> WHAT IS REQUIRED:
Your answer must be an exact copy of the entries below, with no pictures in it.

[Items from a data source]
-*-*-
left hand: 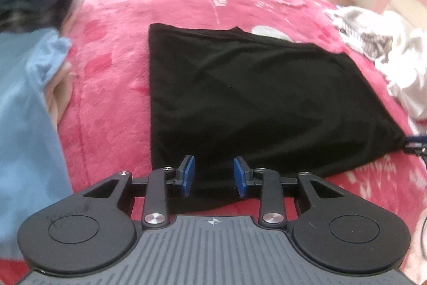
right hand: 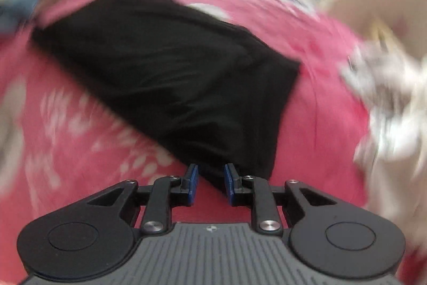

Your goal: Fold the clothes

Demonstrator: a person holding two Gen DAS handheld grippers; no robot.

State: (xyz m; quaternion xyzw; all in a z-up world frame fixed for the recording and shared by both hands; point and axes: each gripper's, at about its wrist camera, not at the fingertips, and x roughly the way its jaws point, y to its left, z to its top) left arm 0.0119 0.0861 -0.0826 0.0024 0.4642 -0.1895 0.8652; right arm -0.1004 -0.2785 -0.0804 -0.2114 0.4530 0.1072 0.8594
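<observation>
On pink bed (left hand: 112,66), black garment (left hand: 240,98) lies folded; left tool (left hand: 213,175), right tool (right hand: 210,183) narrowly parted, empty. Next: regrip edge, fold again.

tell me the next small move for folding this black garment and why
Probably close both grippers on the near edge and carry it over to the far edge. The black garment lies flat and roughly rectangular on the pink blanket, apparently already folded once. The left gripper and right gripper both sit open at its near edge, gripping nothing.
</observation>
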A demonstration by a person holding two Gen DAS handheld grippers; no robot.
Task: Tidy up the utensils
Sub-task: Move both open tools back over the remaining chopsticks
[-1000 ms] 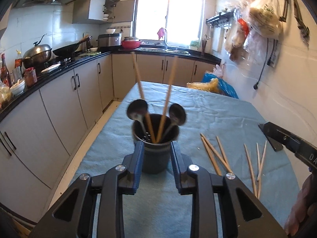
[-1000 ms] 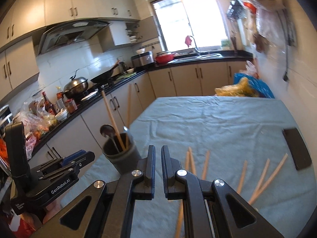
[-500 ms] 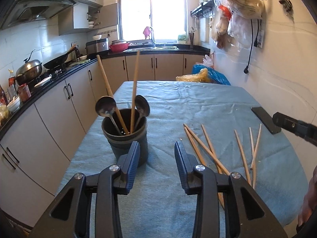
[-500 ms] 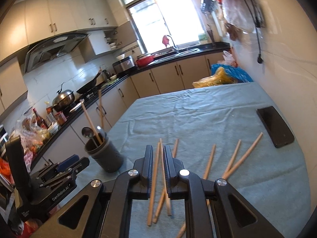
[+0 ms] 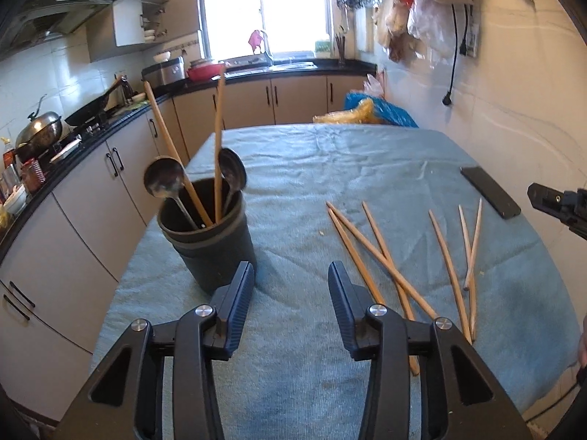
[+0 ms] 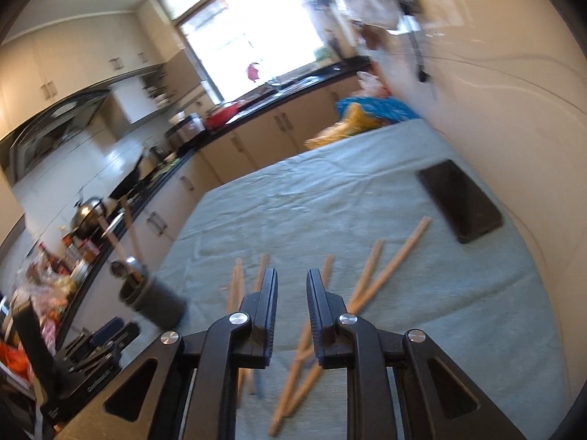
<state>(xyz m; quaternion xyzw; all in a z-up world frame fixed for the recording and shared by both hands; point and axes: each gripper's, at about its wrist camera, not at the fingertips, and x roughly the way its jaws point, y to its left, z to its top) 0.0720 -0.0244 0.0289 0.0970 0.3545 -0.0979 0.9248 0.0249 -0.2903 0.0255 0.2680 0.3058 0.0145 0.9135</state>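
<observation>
A dark utensil cup stands on the blue tablecloth, holding two spoons and two wooden chopsticks. Several loose chopsticks lie on the cloth to its right. My left gripper sits just right of the cup, its jaws opening with only cloth between them. In the right wrist view my right gripper hovers over the loose chopsticks, its jaws opening too, nothing pressed between the pads. The cup shows at lower left there, blurred.
A black phone lies near the wall on the right, also the phone. Blue and yellow bags sit at the table's far end. Cabinets and a stove counter run along the left.
Left gripper let go of the cup and shifted right, jaws spreading. Right gripper swung right and down over the loose chopsticks, rolled, and its jaws parted from nearly shut.
</observation>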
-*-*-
> EXERCISE RESULT:
left hand: 
right hand: 

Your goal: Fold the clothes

Demonstrator: a person holding two Gen DAS handheld grippers; no robot.

State: (xyz m; quaternion xyzw; all in a z-up world frame fixed for the recording and shared by both hands; point and axes: each gripper's, at about its wrist camera, not at the fingertips, and x roughly the way its jaws point, y to its left, z to its top) left arm 0.0119 0.0861 -0.0826 0.0024 0.4642 -0.1895 0.8652; right arm -0.1004 -0.2785 -0.0804 -0.2114 0.4530 0.1072 0.8594
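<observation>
On pink bed (left hand: 112,66), black garment (left hand: 240,98) lies folded; left tool (left hand: 213,175), right tool (right hand: 210,183) narrowly parted, empty. Next: regrip edge, fold again.

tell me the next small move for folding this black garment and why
Probably close both grippers on the near edge and carry it over to the far edge. The black garment lies flat and roughly rectangular on the pink blanket, apparently already folded once. The left gripper and right gripper both sit open at its near edge, gripping nothing.
</observation>
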A demonstration by a person holding two Gen DAS handheld grippers; no robot.
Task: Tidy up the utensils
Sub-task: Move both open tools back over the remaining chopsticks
[-1000 ms] 
[-1000 ms] 
[-500 ms] 
[-500 ms] 
[+0 ms] 
[+0 ms] 
<state>(xyz m; quaternion xyzw; all in a z-up world frame fixed for the recording and shared by both hands; point and axes: each gripper's, at about its wrist camera, not at the fingertips, and x roughly the way its jaws point, y to its left, z to its top) 0.0720 -0.0244 0.0289 0.0970 0.3545 -0.0979 0.9248 0.0249 -0.2903 0.0255 0.2680 0.3058 0.0145 0.9135</state>
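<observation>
A dark utensil cup stands on the blue tablecloth, holding two spoons and two wooden chopsticks. Several loose chopsticks lie on the cloth to its right. My left gripper sits just right of the cup, its jaws opening with only cloth between them. In the right wrist view my right gripper hovers over the loose chopsticks, its jaws opening too, nothing pressed between the pads. The cup shows at lower left there, blurred.
A black phone lies near the wall on the right, also the phone. Blue and yellow bags sit at the table's far end. Cabinets and a stove counter run along the left.
Left gripper let go of the cup and shifted right, jaws spreading. Right gripper swung right and down over the loose chopsticks, rolled, and its jaws parted from nearly shut.
</observation>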

No further output is expected.